Towards the end of the 1970’s another movement would emerge, the American style swing jive orientated ‘Hep Cats’. These further depleted the numbers of Teds during the early 1980’s and there was some open conflict between this group and the Teds. The ‘Hep Cats’ will be covered further on in this History of the Teddy Boy Movement.
Despite all these other spin off movements and depletion in numbers during the 1980’s and 1990’s, the Teddy Boys have continued steadfast in their own self belief.
London and Leeds Teds meet up in Central London in 1983 for the Jerry Lee Lewis Concert at the Hammersmith Odeon. Pictured left to right: Spider Ken, Spot, Jimmy Coleman Adrian Clayton, Nidge, Geordie Bill, Unknown, Son with Martin Gravall (centre).
Rock n Roll / Teddy Boy Weekenders
In 1979 the first real Rock ‘n’ Roll Weekender took place at Caister near Great Yarmouth in Norfolk. The weekend saw some really big artists take to the stage such as Ray Campi, Matchbox, Freddy ‘Fingers’ Lee, Flying Saucers and Crazy Cavan & The Rhythm Rockers and Bill Haley, which was quite unique. The festival included all Rock ‘n’ Roll fans as well as Teddy Boys such as Rebels, Rockabillies, Rockers and Hep Cats and this took place with minimal trouble.
PHOTO: Leeds Teddy Boys & Girls in a Challet at the first Caister Weekend in 1979. Rear row, left to right: Les Errin, Pete Ewart, Adrian Clayton, Maxine and Dave Johnson RIP. Front, left to right: Dave Williamson and Myles.
As the 1980’s progressed there were more successful Teddy Boy Weekenders, notably ‘Brean Sands’ near Weston-super-Mare in Somerset and Weymouth in Dorset.
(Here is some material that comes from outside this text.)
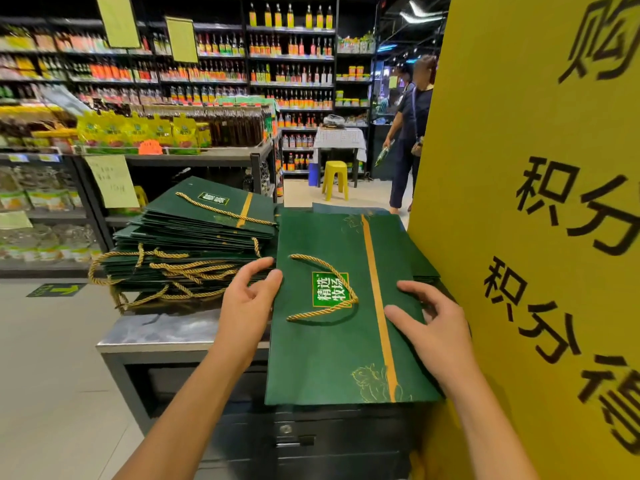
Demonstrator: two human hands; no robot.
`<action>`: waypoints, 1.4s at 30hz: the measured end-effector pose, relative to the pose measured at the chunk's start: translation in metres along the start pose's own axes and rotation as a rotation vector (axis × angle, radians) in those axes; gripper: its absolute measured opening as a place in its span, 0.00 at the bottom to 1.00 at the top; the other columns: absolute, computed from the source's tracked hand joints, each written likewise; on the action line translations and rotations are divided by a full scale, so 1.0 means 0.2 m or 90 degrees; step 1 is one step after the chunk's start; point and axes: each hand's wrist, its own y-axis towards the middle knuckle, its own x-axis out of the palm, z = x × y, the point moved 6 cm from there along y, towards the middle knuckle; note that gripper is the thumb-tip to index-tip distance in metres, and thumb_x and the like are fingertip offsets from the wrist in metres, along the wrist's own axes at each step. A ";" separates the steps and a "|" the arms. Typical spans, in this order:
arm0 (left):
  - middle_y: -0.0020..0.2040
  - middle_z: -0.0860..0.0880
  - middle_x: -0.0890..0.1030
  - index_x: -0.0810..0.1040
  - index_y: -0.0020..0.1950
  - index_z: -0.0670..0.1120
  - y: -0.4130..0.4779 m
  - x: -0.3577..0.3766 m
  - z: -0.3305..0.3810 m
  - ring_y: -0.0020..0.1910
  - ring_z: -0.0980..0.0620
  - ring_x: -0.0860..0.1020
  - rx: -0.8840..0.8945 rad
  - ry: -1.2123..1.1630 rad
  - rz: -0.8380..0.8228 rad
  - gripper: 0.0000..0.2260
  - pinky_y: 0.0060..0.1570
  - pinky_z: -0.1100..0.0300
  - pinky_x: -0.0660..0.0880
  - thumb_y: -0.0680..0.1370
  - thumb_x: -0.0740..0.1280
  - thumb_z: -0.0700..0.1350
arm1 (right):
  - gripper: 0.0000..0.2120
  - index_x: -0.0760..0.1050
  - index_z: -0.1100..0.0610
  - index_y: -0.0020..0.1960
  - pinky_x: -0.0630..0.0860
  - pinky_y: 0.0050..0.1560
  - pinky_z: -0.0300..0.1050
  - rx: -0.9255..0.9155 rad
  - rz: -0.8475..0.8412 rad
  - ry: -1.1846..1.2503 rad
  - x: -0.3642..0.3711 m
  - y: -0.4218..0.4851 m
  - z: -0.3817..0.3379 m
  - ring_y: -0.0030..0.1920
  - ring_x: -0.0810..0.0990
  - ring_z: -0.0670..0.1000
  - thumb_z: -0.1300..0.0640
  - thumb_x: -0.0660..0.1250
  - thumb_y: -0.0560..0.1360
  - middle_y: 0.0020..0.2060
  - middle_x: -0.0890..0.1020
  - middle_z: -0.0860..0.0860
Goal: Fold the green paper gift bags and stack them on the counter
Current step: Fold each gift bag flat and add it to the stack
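I see a flat green paper bag (332, 341) lying face up right in front of me, on top of more green bags whose edges (424, 268) show at its far end and right side. Its near end reaches out past the steel tabletop (166, 330). The white-bordered label (330, 289) on it reads 精选牧场, and a gold stripe (379, 306) runs the length of the bag beside it. A gold rope handle (320, 261) lies looped across the label.

My left hand (247, 306) sits at the bag's left edge with the fingers loosely bent. The thumb tip touches that edge, and I cannot see a real grip. My right hand (433, 327) lies spread wide on the bag's right part, with fingers straight and the thumb on the gold stripe.

To the left, on the same tabletop, stands a tall, fanned pile of flat bags (194, 244) with their rope handles spilling over the near side. The top one carries the same kind of label, too small for me to read.

A big yellow board (536, 202) fills my right side; I can read 积分 on it twice in black. Behind are shelves of bottles (291, 64), a handwritten paper note (112, 181) I cannot read, a yellow stool (335, 180) and a person (410, 133) standing in the aisle.
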 end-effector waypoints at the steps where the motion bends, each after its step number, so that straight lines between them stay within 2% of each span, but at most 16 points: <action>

Both Brean Sands and Weymouth were organised by the great Bristol Ted, Johnny Hale. Brean Sands and Weymouth ran for a good few years during the mid to late 1980’s. However, one major spin off of Brean Sands was the appearance of Bill Haley’s original Comets first UK appearance in 30 years. Later in the 1990’s there were more weekenders organised at both Weymouth, Skegness and Great Yarmouth.
Teds at Weymouth, Dorset in 1986.
Return to the Original pre 1955 Edwardian style
Most people who had become Teddy Boys during the late sixties and nineteen seventies had absolutely no idea about the origins of the Teddy Boy movement or how it started. If you asked the majority of people why they became Teddy Boys during the ‘Revival’, it would be because they liked the style, they liked Rock ‘n’ Roll music and they wanted to be different from all the other fashions around at the time. In fact many Teds would have a far greater knowledge of Rock ‘n’ Roll and Rockabilly music than they ever would about the original styles of Drape Jackets worn in the early 1950’s for example. Most Teds would go for the accepted roll collar and half-moon pocket style drapes in varying colours and varying contrasting velvet trim with bolo (incorrectly called Bootlace) ties by way of example. Most Teds if you asked them would see absolutely nothing wrong with this, as this was the accepted norm and they actually knew of nothing else! There were exceptions to the rule however and these exceptions would eventually start something in terms of change.
However, during the seventies and eighties due to the influence of the ‘Glam Image’ that had infiltrated the Teddy Boy scene, the original Teddy Boy style had become largely diluted and to a large degree, somewhat lost.
With the establishment of the Swing Jive American orientated ‘Hep Cats’ that had become established during the late 1970’s, a number of British outlets had started buying up stocks of American 1950’s clothes and importing them in large quantities over into the U.K. These then became available for sale and many ‘Cats’ were then seen wearing original 1950’s Box Jackets and Peg Pants etc. Not all Hep Cats were wearing original clothing of course, and like the Teds, many had their clothes made and tailored after copying original American designs. Also a considerable number of former Teds had either become Rockabillies or Hep Cats which had led to a deletion in numbers of Teds during the early 1980’s. The reasons for those Teds changing their allegances have already been discussed previously in The Rockabilly spin off.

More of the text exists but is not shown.